Saved data entries

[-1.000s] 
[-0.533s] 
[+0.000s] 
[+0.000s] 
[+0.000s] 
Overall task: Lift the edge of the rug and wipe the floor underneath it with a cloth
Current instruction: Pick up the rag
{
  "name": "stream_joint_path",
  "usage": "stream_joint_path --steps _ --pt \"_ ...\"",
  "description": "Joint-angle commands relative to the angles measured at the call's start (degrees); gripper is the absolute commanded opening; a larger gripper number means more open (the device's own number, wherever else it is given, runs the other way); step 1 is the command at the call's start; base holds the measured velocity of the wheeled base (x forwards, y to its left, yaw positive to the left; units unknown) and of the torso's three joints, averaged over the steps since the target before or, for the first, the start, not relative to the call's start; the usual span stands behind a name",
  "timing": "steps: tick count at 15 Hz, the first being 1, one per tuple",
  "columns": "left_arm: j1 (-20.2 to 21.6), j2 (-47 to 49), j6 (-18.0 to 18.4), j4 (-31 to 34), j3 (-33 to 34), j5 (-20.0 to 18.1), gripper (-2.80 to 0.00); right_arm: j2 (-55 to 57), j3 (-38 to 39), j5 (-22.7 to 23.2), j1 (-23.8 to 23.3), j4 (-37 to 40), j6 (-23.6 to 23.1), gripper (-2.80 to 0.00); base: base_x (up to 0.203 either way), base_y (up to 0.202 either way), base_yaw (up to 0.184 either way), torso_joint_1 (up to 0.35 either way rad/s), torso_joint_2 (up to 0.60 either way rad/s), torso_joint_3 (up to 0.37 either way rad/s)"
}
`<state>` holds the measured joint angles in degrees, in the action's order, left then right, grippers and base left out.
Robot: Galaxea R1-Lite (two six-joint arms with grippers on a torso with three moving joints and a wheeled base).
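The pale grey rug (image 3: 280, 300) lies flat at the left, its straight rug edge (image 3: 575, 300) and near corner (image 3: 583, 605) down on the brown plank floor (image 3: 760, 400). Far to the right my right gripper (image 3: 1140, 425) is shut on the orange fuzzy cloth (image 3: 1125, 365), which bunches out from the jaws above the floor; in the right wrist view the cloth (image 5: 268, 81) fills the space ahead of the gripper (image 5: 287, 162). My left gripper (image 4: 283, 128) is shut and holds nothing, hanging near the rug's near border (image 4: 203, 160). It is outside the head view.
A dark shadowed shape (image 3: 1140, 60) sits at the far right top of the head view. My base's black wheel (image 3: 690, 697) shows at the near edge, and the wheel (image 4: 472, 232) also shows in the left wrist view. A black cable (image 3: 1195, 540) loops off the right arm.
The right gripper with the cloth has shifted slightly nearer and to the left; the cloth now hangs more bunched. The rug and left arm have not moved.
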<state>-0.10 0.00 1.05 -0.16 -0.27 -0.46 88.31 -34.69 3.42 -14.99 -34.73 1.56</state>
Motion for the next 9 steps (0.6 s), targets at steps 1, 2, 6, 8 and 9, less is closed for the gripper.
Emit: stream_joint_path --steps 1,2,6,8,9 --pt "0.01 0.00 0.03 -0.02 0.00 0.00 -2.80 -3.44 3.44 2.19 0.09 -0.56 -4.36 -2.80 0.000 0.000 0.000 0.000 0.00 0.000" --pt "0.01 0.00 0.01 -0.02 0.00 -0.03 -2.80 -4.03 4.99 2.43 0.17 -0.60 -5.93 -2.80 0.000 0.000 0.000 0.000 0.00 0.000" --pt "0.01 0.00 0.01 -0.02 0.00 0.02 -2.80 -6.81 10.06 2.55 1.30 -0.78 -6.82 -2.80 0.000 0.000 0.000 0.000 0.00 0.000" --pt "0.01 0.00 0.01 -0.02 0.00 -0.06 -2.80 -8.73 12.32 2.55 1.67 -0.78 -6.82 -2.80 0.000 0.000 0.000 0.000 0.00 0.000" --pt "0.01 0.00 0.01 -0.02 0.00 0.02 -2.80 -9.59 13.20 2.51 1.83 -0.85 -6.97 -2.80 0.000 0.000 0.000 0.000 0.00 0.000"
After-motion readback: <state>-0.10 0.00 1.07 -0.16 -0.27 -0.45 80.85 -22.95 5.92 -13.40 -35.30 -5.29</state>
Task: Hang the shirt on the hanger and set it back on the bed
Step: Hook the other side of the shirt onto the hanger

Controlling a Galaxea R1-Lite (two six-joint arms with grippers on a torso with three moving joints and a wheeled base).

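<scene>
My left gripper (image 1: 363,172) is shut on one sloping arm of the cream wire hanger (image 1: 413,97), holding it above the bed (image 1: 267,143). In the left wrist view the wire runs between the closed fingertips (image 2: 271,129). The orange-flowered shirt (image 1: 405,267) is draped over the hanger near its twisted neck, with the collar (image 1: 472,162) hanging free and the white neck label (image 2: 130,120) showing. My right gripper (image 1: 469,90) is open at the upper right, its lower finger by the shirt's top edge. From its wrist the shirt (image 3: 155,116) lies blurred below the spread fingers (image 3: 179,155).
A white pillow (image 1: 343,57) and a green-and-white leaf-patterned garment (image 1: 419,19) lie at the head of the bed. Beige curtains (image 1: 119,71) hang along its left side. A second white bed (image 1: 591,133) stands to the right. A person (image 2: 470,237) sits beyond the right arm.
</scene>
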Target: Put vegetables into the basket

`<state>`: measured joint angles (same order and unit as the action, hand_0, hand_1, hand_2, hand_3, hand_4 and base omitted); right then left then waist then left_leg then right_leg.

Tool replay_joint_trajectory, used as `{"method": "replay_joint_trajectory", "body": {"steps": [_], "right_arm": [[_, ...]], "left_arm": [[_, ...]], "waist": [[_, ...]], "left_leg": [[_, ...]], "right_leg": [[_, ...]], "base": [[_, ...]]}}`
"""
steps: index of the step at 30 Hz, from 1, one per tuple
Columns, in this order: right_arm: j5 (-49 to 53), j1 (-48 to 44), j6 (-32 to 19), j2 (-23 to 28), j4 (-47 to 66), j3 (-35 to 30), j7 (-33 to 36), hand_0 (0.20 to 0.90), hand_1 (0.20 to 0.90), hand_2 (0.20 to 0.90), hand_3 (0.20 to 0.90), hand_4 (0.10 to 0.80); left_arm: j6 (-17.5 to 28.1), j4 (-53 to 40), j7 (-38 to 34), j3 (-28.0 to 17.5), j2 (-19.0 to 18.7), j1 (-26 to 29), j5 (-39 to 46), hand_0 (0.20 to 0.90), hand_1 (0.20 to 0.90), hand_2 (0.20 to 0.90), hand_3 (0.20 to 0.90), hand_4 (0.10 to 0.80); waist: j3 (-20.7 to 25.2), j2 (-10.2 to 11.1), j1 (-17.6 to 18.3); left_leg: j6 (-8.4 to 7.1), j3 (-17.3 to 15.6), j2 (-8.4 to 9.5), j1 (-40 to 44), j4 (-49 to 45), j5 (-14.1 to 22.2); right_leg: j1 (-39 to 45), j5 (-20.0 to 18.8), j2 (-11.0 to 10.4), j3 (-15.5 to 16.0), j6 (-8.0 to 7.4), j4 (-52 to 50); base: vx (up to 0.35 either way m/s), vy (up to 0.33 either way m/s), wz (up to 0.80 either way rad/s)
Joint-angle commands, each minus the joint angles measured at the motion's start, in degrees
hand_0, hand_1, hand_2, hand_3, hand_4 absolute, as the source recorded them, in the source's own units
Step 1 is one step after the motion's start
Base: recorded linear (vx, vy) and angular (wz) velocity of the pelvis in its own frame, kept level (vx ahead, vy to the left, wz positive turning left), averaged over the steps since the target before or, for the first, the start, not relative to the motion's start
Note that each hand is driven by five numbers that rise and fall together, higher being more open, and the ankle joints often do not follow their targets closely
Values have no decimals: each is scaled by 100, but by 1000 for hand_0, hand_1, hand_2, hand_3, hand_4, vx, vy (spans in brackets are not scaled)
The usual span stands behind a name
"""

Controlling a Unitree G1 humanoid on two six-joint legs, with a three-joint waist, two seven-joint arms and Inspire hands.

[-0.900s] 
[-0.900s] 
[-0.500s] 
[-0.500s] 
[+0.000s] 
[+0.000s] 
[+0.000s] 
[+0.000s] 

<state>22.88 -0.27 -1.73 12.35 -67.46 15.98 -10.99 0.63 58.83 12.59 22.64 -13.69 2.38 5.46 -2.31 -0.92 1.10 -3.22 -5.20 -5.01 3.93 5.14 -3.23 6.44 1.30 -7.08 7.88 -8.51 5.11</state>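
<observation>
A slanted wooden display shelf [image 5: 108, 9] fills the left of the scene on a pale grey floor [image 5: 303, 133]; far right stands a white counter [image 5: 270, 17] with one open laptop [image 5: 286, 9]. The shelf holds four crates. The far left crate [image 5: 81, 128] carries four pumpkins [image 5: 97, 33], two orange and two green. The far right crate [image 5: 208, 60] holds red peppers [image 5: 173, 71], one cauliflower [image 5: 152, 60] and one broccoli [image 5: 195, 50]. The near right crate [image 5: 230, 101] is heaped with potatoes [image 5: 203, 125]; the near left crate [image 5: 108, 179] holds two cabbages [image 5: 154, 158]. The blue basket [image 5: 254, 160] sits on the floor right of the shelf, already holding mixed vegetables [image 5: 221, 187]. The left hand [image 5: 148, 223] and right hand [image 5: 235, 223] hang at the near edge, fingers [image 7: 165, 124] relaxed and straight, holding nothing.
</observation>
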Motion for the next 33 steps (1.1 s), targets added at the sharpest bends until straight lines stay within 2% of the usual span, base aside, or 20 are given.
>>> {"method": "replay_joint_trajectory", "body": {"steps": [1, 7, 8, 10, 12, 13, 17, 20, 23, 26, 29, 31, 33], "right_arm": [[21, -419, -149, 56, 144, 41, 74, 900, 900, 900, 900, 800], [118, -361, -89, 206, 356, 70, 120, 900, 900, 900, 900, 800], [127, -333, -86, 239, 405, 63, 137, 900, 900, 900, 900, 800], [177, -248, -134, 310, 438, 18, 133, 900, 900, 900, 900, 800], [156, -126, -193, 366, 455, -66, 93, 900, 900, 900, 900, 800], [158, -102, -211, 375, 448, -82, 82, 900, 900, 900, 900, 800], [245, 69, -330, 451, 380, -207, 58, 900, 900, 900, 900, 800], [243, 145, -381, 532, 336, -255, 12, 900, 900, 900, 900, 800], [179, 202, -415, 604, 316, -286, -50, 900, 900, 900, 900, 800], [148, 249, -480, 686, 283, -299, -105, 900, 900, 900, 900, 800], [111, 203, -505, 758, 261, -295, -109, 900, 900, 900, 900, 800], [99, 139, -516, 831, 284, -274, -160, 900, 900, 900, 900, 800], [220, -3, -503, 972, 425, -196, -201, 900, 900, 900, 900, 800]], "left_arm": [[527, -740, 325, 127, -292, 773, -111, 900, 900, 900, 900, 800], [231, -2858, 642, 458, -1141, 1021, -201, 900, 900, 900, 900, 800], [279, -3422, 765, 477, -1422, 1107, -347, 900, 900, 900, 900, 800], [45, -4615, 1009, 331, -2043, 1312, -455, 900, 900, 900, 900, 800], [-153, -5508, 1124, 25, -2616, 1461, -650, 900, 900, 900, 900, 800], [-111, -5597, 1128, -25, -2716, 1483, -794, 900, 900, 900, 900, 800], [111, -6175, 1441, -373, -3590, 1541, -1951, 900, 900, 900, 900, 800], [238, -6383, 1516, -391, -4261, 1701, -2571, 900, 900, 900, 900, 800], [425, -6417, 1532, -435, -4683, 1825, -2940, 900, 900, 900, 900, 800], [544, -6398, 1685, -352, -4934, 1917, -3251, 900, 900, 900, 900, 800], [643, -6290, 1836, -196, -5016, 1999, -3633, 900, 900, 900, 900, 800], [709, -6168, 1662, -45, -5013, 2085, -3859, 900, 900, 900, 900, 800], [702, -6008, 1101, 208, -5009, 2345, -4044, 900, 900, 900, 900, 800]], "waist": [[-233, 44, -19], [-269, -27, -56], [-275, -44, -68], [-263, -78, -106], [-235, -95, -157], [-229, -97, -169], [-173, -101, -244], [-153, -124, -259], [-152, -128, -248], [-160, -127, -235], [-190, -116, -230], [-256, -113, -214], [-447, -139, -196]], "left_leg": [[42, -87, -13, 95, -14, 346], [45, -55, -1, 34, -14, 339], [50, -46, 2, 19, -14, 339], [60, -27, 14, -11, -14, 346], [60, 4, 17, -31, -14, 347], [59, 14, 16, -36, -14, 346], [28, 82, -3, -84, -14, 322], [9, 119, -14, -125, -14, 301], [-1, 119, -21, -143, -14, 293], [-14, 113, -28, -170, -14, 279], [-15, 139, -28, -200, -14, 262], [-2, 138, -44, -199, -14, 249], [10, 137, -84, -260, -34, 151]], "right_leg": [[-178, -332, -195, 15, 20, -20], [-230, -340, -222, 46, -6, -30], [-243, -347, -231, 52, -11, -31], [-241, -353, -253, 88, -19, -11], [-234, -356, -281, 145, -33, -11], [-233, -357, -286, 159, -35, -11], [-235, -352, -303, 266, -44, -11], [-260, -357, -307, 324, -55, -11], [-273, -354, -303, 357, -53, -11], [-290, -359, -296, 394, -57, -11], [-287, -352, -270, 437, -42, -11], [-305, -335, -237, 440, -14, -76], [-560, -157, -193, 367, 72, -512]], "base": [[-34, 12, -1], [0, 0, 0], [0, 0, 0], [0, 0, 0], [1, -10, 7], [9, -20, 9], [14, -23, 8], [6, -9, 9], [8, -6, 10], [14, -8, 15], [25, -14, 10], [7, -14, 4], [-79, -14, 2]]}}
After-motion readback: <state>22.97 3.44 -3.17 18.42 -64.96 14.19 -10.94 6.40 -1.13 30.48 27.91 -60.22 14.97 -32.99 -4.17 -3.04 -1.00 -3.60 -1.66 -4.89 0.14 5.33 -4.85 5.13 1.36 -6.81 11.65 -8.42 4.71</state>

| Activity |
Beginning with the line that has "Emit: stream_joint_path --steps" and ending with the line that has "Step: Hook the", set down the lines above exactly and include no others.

| Your solution |
Emit: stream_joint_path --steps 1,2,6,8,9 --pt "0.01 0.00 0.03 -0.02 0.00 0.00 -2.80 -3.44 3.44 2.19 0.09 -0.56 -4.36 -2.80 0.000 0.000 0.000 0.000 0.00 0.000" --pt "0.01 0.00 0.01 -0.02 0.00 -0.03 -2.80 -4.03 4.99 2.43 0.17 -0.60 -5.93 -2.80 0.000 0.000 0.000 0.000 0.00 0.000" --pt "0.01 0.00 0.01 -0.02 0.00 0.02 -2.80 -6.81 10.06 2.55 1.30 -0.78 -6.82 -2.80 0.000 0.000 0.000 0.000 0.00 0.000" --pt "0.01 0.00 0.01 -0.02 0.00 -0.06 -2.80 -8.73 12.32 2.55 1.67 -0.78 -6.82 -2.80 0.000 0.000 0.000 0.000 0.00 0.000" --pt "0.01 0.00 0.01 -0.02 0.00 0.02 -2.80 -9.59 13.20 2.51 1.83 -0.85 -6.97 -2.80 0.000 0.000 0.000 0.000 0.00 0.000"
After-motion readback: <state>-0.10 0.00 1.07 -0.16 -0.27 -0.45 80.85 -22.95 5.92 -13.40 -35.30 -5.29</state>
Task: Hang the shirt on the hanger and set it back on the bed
Step: Hook the other side of the shirt onto the hanger

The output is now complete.